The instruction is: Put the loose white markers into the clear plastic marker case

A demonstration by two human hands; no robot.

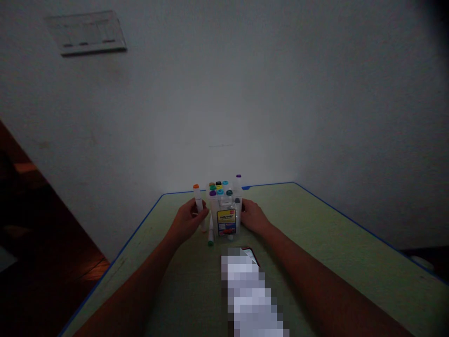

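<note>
A clear plastic marker box point(214, 220) with a yellow and blue label point(227, 223) stands upright near the far edge of the table. Several markers with coloured caps rise from it, and a purple-capped marker point(238, 180) stands higher at its back right. To the left of the box, my left hand point(189, 219) is closed around an orange-capped marker point(198, 199), held nearly upright. A green-ended marker point(211, 236) is between that hand and the box. My right hand point(254, 216) is against the right side of the box, its fingertips mostly hidden.
A phone point(250, 255) lies in front of the box, largely covered by a pixelated patch. The green table point(182, 290) has a blue edge and meets a pale wall point(224, 103). A switch panel point(89, 33) is on the wall at upper left.
</note>
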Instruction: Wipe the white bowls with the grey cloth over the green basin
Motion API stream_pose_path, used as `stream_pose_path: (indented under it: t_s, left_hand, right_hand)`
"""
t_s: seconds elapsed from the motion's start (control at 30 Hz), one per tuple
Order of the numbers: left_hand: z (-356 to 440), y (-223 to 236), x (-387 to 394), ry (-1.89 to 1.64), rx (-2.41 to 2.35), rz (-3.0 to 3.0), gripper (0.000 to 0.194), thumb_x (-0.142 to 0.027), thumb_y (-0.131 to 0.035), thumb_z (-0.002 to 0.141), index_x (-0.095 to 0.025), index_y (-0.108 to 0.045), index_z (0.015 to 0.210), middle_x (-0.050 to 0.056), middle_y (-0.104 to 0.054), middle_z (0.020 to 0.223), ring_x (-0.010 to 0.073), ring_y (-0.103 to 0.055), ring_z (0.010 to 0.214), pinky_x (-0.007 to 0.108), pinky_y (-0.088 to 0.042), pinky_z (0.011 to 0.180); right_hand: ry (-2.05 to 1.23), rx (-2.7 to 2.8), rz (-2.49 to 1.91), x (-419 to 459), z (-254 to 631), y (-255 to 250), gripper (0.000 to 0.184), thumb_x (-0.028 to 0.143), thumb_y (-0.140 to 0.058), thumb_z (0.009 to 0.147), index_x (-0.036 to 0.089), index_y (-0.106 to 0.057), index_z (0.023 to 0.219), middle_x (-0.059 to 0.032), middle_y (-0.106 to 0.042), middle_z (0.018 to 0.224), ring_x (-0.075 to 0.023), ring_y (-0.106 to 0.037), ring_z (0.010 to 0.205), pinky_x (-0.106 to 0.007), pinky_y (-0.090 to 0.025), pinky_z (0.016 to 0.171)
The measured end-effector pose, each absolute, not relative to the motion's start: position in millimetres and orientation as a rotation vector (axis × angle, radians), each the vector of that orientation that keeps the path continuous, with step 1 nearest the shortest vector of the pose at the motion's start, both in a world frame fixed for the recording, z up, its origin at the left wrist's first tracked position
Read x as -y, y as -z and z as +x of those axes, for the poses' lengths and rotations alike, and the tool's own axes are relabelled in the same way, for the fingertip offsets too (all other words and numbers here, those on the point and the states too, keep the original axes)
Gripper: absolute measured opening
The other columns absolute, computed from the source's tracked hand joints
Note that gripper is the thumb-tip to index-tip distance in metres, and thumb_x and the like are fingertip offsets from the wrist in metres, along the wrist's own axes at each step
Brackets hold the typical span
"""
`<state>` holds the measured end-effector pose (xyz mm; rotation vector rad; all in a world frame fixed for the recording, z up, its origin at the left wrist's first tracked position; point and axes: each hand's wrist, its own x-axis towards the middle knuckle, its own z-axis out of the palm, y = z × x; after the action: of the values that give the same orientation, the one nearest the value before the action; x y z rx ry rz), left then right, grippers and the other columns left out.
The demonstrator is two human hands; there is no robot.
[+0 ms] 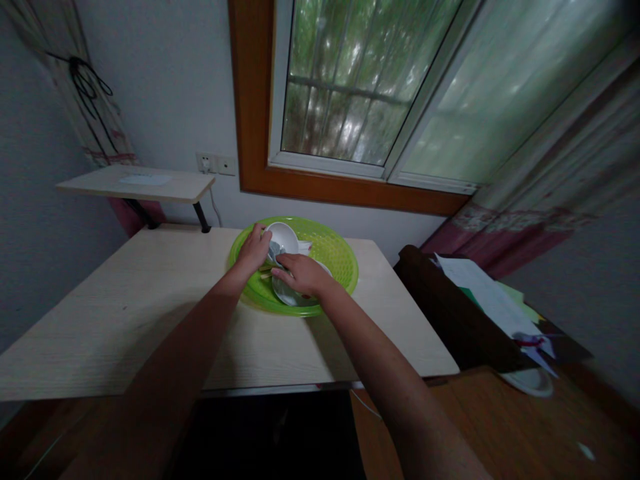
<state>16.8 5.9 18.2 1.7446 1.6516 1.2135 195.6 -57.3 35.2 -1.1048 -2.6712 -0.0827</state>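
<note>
The left hand [255,250] gripped a white bowl [283,235] by its rim, tilted inside a green basket [346,259] on the desk [150,287]. The right hand [306,272] reached fingers toward the bowl's near side, by something greyish [275,249]; whether it was closed on that could not be told. A plate [290,298] lay in the basket, partly beneath the right hand.

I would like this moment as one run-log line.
left hand: on bowl rim | right hand: at bowl, over plate | basket: on table
</note>
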Motion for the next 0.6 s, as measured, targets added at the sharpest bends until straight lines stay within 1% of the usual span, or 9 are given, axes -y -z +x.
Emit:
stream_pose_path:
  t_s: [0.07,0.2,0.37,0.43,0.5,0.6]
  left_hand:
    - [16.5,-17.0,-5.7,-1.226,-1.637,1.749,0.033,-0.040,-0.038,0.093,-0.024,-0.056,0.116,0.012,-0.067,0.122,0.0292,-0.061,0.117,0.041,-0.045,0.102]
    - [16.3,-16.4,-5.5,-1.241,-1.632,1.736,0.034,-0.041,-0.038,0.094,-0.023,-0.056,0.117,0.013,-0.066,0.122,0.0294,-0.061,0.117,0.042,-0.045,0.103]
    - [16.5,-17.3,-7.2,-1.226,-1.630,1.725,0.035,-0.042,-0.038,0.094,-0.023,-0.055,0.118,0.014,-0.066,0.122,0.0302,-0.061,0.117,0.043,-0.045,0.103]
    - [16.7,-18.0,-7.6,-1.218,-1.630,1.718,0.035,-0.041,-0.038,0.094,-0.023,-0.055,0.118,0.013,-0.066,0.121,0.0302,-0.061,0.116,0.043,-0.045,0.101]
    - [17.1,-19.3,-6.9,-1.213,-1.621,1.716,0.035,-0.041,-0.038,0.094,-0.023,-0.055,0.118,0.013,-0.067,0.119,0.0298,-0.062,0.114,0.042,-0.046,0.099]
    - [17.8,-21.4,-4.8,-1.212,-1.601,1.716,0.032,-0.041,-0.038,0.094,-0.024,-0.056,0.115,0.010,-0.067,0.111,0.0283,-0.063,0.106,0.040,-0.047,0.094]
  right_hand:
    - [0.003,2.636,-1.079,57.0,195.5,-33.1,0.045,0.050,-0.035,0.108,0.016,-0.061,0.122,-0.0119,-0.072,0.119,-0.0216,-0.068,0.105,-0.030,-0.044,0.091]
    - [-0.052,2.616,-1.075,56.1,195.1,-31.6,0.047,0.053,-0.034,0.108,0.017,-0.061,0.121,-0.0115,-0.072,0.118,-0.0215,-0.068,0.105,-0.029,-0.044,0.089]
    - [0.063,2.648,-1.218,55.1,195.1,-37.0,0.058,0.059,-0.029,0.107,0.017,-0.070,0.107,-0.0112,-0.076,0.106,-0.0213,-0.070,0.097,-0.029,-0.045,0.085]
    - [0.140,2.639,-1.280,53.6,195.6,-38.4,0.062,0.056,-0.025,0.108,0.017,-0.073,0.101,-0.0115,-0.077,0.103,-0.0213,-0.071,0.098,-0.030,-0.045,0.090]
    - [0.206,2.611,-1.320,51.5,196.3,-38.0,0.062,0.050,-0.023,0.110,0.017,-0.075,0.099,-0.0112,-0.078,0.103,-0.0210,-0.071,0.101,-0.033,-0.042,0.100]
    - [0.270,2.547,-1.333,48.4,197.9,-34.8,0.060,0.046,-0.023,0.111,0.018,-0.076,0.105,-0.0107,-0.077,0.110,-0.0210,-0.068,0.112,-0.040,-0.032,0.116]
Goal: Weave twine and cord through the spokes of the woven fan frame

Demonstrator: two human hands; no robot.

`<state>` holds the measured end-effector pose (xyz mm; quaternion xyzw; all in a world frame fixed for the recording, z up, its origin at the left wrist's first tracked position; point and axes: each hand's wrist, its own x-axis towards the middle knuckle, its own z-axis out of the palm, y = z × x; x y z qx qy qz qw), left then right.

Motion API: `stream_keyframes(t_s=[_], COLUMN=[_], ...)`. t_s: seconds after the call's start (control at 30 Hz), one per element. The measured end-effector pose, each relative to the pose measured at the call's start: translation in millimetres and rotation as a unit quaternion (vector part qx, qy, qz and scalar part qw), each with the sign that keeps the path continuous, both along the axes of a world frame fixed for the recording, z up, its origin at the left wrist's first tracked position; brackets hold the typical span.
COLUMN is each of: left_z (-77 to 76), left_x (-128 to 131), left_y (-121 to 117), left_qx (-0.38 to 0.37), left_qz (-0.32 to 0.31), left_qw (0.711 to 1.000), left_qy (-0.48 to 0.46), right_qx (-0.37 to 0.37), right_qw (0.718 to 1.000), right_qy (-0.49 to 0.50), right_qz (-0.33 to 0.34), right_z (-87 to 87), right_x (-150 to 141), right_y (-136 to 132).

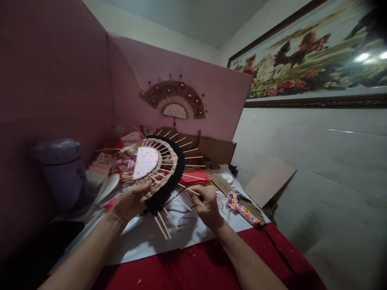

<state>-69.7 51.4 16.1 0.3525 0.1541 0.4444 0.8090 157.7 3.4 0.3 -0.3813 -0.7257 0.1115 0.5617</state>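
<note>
As the left hand (130, 200) steadies a half-round fan (160, 163) above a cluttered surface (169, 270), the right hand (207, 206) works at its outer sticks. The left fingers hold the fan by its near end, just below a spotted panel (146, 161) and beside a braided band (174, 161). The right fingers are drawn narrow around the tip of one stick (189, 189); whether they grip it, a dark cord or nothing cannot be told.

The step in hand looks to be weaving: a black band (178, 169) fills the space beyond the braid, short of the bare stick tips, and the dark cord (179, 210) lies loose below and left of the right fingers. The next move probably calls for the right fingers to pass that cord around the following stick and snug it against the band while the left fingers keep the fan from twisting.

A finished-looking brown fan (167, 90) hangs well beyond both hands' fingers, perhaps a model. To the right of the right fingers rests a flowered tool (242, 207), likely a glue gun.

Several left fingertips are hidden behind the fan, the cord's path near the right thumb is too fine and dim to follow, and the far heap (130, 141) blurs together. A framed horse picture (302, 60) runs out of view, far up and right of the fingers.
</note>
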Motion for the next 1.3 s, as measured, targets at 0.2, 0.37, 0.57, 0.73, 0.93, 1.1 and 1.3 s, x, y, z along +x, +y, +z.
stream_keyframes(t_s=[0.2,0.37,0.57,0.73,0.93,1.1,1.3], left_z=[3.4,4.5,2.4,-0.1,0.0,2.3,1.4], left_x=[1,8,7,1,-4,-9,-13], left_y=[-5,-9,-8,-3,1,1,2], left_qx=[-0.006,-0.024,-0.018,0.006,0.003,0.003,0.002], left_qz=[-0.018,-0.014,-0.019,-0.035,-0.023,-0.008,-0.012], left_qw=[1.0,0.999,0.999,0.999,0.999,0.996,0.994], left_qy=[0.02,0.042,0.046,0.031,0.049,0.085,0.111], right_qx=[-0.031,-0.073,-0.057,-0.042,0.054,0.15,0.184], right_qw=[0.996,0.99,0.991,0.986,0.972,0.951,0.939], right_qy=[0.072,0.12,0.122,0.136,0.093,0.024,0.0], right_qz=[-0.03,-0.018,-0.018,-0.086,-0.211,-0.27,-0.289], right_z=[-1.9,-8.4,-5.8,-4.4,1.1,6.6,9.4], right_x=[-3,-7,-5,2,9,14,23], right_y=[5,11,12,14,13,11,13])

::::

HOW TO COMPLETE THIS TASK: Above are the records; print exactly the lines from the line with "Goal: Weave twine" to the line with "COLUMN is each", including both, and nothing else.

WORKED SOLUTION:
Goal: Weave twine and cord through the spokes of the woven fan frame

Demonstrator: two human hands; no robot.

`<state>` holds the measured end-effector pose (xyz mm; quaternion xyzw; all in a world frame fixed for the recording, z up, its origin at the left wrist's first tracked position; point and axes: each hand's wrist, its own x-axis towards the middle knuckle, its own z-axis out of the palm, y = z × x; x y z qx qy qz qw), left then right.

Motion API: `stream_keyframes(t_s=[_], COLUMN=[_], ...)`. t_s: seconds after the call's start (control at 30 Hz), one per element. The measured end-effector pose, each relative to the pose measured at the call's start: translation in millimetres and rotation as a unit quaternion (vector part qx, qy, qz and scalar part qw), each with the sign that keeps the path continuous, both along the axes of a world frame fixed for the recording, z up, its origin at the left wrist's first tracked position; brackets hold the typical span.
COLUMN is each of: left_z (-77 to 76), left_x (-128 to 131), left_y (-121 to 117), left_qx (-0.38 to 0.37), left_qz (-0.32 to 0.31), left_qw (0.711 to 1.000), left_qy (-0.48 to 0.46), right_qx (-0.37 to 0.37), right_qw (0.718 to 1.000), right_qy (-0.49 to 0.50), right_qz (-0.33 to 0.34), right_z (-87 to 87), right_x (-150 to 141), right_y (-136 to 132).

This response is complete, and nothing else is pending.